We’ve never, as a species, held the power we hold today with the internet. As I sit and type, I can go over to Facebook and ask a friend in the UK, Vietnam, Russia, Canada, Brazil, Pakistan, or Germany what their opinion on this would be. Where it used to take months to get a letter from Europe to the U.S., it now takes moments. With this level of connectivity comes a sense of connection with other, ACTUAL people. The difference between now and when many of us were growing up in the days of AOL and dial-up is that now, our screen names are our actual identities. There isn’t the safety net of anonymity that once was there.

You can absolutely find places online where anonymity is still preferred, but Facebook, Twitter, and the social media sites in that umbrella are the sites that people use to stay connected.

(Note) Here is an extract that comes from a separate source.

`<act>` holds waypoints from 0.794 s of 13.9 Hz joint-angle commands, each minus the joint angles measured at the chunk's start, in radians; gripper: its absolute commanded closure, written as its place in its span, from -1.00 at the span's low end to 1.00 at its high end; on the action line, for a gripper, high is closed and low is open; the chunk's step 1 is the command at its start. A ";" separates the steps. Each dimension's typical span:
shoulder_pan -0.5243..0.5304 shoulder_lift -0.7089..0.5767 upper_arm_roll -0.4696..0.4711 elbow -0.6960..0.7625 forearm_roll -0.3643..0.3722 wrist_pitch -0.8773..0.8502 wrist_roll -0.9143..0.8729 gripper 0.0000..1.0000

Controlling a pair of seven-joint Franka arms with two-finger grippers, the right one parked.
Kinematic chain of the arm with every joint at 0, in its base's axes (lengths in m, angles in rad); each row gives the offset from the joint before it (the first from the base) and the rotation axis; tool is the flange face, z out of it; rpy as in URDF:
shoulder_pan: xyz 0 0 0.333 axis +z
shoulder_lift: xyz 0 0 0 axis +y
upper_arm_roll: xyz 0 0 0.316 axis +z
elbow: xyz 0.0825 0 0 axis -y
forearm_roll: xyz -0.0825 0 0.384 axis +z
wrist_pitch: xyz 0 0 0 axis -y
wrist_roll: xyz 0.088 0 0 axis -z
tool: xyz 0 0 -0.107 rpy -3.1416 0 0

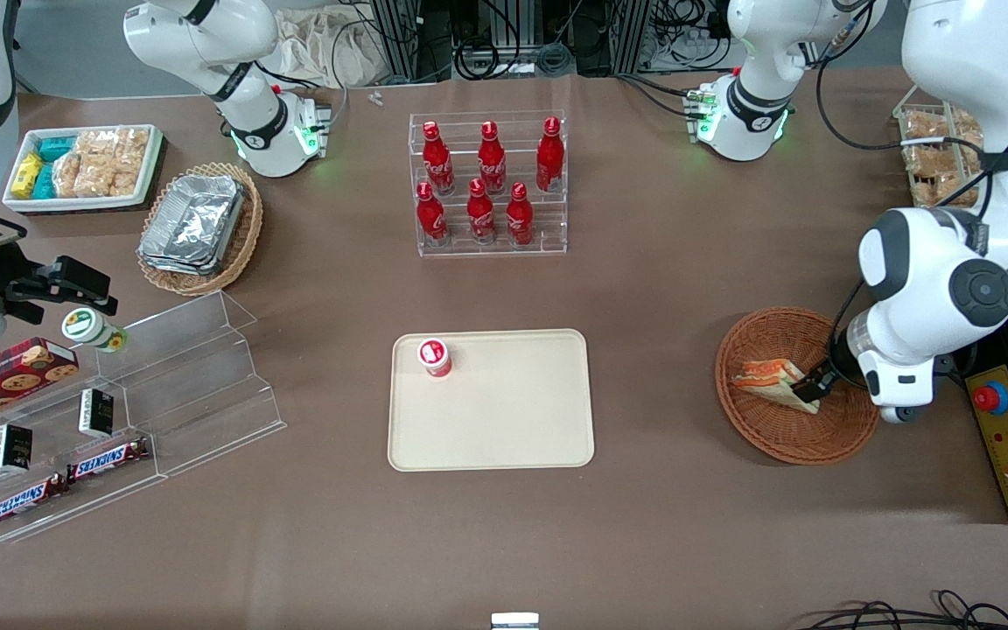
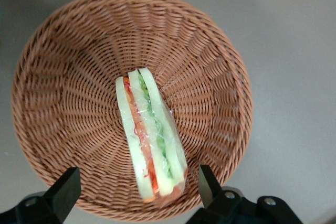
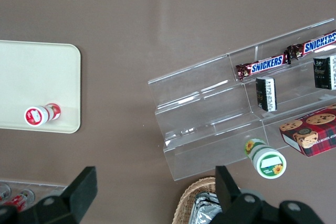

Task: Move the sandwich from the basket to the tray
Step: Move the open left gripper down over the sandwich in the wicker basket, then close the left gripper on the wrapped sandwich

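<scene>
Brown table (image 1: pixel 661 262) carries: tray (image 1: pixel 504 420) mid, nearest front cam; basket (image 1: pixel 784 437) w/ gripper (image 1: pixel 810 385) over it, fingers spread, toward working arm's end; bottle rack (image 1: pixel 488 247) farther from cam than tray; clear stepped shelf (image 1: pixel 189 385), foil-tray basket (image 1: pixel 241 245), snack tray (image 1: pixel 75 203) toward parked arm's end.

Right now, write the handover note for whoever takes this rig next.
Left end effector: open, low over the basket, fingers straddling the sandwich's wide end, not closed on it.
Sandwich: lying in the wicker basket, toward the working arm's end of the table.
Tray: mid-table, holding only a small red-capped bottle near one corner.
Done: approach.
Left: close on the sandwich, lift, carry it to the tray, release.
</scene>
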 commanded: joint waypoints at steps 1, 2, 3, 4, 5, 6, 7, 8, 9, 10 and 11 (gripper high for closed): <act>-0.020 0.030 0.005 -0.009 0.002 0.032 -0.141 -1.00; -0.020 0.040 0.005 -0.009 0.002 0.041 -0.172 -1.00; -0.020 0.048 0.005 -0.010 0.004 0.061 -0.202 -1.00; -0.020 0.057 0.005 -0.012 0.004 0.067 -0.229 -1.00; -0.021 0.062 0.005 -0.026 0.005 0.071 -0.238 -1.00; -0.021 0.062 0.005 -0.041 0.007 0.083 -0.240 -1.00; -0.021 0.065 0.005 -0.050 0.007 0.101 -0.240 -1.00; -0.021 0.071 0.005 -0.053 0.007 0.109 -0.240 -1.00; -0.021 0.077 0.005 -0.053 0.007 0.110 -0.240 -1.00; -0.021 0.077 0.005 -0.053 0.007 0.111 -0.240 -1.00; -0.021 0.079 0.005 -0.056 0.007 0.111 -0.240 -0.99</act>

When we use our actual names, our actual identities, maybe it makes us less inclined to act like asses, and treat people just a little bit better. The generation that is ‘plugged in’ all the time may have the best chance to eliminate violence, and actually attain the pipe dream that is world peace, simply because of the way we interact with each other. It just makes sense to treat people like they have feelings, and murdering them generally doesn’t line up with that.

Video games are prevalent an often violent form of entertainment in our society, and one of the leading scapegoats for the “Why” factor in so many mass shootings. We’ve heard the arguments going as far back as Columbine, that the kid who decided to open fire on a school played Doom! Nowadays they like to go to ‘Grand Theft Auto!’ instead. But before video games? Dungeons & Dragons! Before that? Rock & Roll Music! Before that? Comic books! Before that? I don’t know that far back, but I imagine it’s something ridiculous like Playing with a hula hoop! or maybe those satanic Jacks!’ My point here, buried amidst the sarcasm, is that as long as there has been some form of entertainment that was popular with younger people but totally foreign to older people, it has been blamed as the root cause of all of society’s ills. They are never actually the cause. Our humanity, inescapable as it is, is the cause.

I know total peace is a fairy tale. I know there will always be people who mess that up, because, in some cases, violence is not something that can be chalked up to the environment in which someone was raised. It’s just something in the brain, a switch set to off. I do believe that war, things that tear thousands of lives away, is something that we could put an end to. It’s not that complicated to not kill, but sadly, those pesky human ideologies oftentimes get in the way, blind people to seeing anything but hate or acting any way but hateful. One day, hopefully, we can get past that together, as one species, and stop dividing ourselves up with lines consisting of murder and yelling.